Problem to solve:
The expected output is exactly the lines below, starting at the line with "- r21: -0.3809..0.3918" and ending at the line with "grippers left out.", both included; no other line belongs in it.

Input data:
== Segment start ==

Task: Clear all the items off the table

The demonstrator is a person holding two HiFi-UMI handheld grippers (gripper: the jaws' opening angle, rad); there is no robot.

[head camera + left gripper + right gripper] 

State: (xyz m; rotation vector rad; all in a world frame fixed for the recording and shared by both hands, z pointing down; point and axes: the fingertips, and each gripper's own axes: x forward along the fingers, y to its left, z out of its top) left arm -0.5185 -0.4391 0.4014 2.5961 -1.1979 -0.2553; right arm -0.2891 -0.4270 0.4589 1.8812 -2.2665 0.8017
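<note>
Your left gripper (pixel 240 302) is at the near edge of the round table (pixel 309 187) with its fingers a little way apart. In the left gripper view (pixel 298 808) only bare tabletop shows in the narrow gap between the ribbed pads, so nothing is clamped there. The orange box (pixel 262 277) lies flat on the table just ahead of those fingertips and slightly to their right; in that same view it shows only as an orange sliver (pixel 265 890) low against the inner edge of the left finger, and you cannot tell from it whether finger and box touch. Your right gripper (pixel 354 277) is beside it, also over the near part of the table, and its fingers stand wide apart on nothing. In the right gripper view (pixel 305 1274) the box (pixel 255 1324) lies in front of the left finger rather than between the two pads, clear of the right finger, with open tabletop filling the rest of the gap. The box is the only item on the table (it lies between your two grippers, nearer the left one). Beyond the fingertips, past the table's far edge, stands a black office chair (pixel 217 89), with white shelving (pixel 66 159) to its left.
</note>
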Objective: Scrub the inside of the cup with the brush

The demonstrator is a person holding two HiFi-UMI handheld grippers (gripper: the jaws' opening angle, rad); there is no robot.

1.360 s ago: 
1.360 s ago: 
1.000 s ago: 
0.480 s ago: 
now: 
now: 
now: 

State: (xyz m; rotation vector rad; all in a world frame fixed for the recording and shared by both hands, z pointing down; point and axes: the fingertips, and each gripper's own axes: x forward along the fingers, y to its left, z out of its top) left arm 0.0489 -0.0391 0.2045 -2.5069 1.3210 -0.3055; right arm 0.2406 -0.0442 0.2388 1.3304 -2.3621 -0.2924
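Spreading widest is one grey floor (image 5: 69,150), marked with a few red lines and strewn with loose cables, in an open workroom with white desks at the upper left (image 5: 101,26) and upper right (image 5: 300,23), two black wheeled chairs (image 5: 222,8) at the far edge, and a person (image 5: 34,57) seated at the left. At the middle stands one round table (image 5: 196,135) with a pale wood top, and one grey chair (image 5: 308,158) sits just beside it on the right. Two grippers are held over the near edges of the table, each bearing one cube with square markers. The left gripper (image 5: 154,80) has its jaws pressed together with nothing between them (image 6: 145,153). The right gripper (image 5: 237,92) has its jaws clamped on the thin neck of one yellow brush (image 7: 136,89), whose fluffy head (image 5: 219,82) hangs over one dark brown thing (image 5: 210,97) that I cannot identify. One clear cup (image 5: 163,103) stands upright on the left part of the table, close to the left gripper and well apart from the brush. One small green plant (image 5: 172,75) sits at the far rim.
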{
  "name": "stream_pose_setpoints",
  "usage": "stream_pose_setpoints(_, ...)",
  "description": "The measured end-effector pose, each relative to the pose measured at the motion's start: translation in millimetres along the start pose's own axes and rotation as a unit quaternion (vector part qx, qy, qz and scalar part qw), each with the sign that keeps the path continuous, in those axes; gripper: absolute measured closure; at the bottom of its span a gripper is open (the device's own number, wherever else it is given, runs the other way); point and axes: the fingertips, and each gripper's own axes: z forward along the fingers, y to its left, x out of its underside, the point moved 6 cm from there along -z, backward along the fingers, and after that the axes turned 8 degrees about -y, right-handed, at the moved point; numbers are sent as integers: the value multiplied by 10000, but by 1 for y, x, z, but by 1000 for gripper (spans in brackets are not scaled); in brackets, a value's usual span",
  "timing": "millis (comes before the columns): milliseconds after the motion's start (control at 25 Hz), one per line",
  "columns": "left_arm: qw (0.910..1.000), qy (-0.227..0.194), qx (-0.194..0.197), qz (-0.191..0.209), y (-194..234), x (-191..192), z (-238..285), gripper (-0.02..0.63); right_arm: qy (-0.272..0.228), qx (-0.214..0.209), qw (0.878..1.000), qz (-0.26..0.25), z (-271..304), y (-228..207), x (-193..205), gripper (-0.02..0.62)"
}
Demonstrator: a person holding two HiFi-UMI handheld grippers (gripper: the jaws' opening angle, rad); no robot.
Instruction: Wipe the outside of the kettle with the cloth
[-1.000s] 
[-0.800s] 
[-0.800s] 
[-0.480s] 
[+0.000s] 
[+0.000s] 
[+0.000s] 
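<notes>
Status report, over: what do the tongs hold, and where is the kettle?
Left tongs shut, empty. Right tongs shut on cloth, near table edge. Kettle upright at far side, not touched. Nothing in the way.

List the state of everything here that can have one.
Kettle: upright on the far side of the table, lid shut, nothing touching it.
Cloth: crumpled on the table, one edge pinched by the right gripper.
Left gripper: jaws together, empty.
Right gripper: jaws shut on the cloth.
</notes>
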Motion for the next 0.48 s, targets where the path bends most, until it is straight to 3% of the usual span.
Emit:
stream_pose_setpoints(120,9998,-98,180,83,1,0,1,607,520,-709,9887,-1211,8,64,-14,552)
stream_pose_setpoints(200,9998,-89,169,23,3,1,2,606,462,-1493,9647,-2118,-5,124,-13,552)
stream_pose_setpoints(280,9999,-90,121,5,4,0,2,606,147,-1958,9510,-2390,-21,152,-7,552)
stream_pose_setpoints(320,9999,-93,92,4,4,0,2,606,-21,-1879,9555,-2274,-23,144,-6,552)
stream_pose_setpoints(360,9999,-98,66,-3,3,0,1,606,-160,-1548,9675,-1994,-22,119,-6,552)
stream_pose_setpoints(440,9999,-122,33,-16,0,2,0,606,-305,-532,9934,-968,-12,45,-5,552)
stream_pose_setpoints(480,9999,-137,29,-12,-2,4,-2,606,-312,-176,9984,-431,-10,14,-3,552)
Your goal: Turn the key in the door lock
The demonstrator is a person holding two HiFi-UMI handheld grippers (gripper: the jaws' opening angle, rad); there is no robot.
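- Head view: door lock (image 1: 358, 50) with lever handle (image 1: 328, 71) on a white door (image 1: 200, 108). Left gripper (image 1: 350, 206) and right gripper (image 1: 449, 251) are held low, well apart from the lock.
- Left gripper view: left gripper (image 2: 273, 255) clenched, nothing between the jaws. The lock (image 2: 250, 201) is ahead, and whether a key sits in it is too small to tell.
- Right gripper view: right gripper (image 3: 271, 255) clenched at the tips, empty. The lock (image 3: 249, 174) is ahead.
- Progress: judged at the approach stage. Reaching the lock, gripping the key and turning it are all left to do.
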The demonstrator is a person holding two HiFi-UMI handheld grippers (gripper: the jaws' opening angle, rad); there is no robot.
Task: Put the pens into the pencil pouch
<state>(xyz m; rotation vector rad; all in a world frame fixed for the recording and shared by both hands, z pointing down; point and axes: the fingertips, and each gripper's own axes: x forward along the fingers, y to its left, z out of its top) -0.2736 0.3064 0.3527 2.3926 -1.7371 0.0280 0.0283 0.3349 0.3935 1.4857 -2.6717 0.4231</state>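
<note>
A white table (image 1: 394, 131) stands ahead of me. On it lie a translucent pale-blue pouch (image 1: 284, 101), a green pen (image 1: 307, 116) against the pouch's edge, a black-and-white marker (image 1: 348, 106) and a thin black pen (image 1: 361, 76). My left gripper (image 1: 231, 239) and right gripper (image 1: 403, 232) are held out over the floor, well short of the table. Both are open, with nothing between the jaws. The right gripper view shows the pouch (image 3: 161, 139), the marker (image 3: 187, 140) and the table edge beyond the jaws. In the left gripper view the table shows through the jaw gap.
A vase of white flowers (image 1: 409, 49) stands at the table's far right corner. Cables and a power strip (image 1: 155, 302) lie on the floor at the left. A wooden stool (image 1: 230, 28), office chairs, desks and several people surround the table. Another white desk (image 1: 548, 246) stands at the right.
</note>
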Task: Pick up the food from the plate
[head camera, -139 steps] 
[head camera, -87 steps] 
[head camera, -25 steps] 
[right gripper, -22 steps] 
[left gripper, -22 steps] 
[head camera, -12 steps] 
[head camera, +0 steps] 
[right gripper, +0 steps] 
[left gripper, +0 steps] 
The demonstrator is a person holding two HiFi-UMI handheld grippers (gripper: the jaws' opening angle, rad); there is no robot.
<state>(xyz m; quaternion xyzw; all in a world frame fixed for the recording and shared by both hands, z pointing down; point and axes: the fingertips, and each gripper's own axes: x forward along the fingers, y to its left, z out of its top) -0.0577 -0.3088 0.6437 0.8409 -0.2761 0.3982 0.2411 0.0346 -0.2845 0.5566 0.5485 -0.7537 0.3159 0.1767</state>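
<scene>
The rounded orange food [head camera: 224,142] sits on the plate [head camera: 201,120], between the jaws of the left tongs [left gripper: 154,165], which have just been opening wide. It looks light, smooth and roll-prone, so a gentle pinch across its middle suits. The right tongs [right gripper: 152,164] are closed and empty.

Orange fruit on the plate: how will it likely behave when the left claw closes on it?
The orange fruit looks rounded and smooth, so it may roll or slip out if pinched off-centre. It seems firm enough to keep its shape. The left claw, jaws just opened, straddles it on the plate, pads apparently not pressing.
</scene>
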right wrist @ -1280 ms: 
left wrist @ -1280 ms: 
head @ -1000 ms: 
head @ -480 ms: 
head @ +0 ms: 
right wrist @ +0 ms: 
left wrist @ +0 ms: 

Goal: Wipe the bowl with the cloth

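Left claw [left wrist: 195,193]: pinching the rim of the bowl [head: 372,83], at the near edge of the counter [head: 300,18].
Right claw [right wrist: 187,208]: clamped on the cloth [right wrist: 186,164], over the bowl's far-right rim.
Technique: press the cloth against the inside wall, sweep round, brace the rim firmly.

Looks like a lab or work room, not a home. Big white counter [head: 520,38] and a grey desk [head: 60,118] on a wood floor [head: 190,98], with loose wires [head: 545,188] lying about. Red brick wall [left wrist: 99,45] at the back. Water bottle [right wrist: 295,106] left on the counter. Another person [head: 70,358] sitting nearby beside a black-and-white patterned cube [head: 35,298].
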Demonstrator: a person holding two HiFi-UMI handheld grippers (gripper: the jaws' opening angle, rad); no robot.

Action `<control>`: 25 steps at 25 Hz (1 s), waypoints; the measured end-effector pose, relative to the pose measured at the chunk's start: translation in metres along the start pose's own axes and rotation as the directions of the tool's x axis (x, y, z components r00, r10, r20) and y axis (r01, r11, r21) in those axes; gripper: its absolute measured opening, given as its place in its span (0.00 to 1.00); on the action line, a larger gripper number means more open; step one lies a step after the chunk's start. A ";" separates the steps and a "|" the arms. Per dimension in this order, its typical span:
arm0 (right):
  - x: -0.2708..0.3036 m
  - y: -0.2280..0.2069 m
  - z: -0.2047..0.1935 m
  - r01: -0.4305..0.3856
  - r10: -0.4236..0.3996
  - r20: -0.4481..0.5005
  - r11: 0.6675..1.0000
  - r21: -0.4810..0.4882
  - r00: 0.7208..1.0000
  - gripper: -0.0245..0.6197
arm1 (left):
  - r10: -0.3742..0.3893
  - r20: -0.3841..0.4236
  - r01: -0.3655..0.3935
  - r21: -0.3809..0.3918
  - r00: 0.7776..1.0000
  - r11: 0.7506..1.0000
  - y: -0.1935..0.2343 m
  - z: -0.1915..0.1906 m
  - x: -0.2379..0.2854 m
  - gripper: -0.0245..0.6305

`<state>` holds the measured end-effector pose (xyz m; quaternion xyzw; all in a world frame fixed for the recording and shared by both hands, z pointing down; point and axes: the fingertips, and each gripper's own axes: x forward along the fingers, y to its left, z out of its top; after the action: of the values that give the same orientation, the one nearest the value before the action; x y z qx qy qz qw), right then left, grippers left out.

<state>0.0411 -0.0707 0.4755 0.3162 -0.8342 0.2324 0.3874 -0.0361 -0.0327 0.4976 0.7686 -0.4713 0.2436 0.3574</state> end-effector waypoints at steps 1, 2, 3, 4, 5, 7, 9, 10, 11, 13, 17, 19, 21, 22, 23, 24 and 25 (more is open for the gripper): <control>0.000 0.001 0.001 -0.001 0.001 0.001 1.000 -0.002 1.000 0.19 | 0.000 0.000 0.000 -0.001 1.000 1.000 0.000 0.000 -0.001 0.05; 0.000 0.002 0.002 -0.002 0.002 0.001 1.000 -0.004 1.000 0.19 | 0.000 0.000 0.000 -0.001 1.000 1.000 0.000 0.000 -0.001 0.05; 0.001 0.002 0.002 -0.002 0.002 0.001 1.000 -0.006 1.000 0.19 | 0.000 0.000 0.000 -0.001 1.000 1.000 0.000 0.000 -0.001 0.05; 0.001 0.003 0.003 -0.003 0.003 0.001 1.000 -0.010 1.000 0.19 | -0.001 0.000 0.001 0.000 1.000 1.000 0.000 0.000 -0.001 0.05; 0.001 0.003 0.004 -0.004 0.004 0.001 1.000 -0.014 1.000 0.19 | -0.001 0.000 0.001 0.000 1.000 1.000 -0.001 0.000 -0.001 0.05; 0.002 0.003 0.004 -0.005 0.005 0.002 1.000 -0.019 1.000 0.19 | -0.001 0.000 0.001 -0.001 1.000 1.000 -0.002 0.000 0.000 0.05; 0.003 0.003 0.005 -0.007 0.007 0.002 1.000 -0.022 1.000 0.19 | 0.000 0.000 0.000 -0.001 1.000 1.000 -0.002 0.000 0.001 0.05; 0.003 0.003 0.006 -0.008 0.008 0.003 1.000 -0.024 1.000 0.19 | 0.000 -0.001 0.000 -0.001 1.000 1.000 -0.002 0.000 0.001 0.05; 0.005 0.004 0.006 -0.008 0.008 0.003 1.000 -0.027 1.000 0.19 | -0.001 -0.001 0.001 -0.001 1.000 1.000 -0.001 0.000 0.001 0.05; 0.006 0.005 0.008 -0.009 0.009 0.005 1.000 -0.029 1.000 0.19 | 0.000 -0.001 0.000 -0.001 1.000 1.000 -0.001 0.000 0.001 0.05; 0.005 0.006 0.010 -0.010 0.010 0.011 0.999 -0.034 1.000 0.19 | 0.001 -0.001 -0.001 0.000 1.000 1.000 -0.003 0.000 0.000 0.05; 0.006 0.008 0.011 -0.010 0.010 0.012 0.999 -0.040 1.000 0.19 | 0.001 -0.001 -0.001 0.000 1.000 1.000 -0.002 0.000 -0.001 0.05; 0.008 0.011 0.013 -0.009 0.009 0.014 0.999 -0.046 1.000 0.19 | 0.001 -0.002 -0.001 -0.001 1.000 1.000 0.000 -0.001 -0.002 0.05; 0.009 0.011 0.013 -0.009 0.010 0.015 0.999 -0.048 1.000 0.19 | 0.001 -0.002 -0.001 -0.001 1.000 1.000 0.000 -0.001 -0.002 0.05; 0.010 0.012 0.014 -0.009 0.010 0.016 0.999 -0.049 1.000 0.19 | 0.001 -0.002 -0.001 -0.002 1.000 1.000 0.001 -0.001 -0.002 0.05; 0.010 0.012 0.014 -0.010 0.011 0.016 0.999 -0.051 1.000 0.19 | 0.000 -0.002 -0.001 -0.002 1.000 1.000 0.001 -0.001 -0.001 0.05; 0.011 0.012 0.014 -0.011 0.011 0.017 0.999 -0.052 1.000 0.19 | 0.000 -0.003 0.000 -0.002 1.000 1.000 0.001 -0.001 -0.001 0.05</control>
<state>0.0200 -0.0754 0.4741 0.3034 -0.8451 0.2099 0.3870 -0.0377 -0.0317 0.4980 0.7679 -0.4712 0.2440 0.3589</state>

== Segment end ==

Solution to this task:
  - r21: -0.3809..0.3918
  - r00: 0.7776..1.0000
  - r11: 0.7506..1.0000
  - y: -0.1935..0.2343 m
  - z: -0.1915..0.1906 m
  - x: -0.2379..0.2854 m
  - gripper: -0.0245..0.6305

`<state>` holds the measured end-effector pose (xyz m; quaternion xyzw; all in a world frame fixed for the recording and shared by both hands, z pointing down; point and axes: the fingertips, and each gripper's own axes: x forward along the fingers, y to its left, z out of its top; after the action: of the values that give the same orientation, the one nearest the value before the action; x y z qx qy qz qw), right then left, grippers left out.

Here the work on this exercise is complete.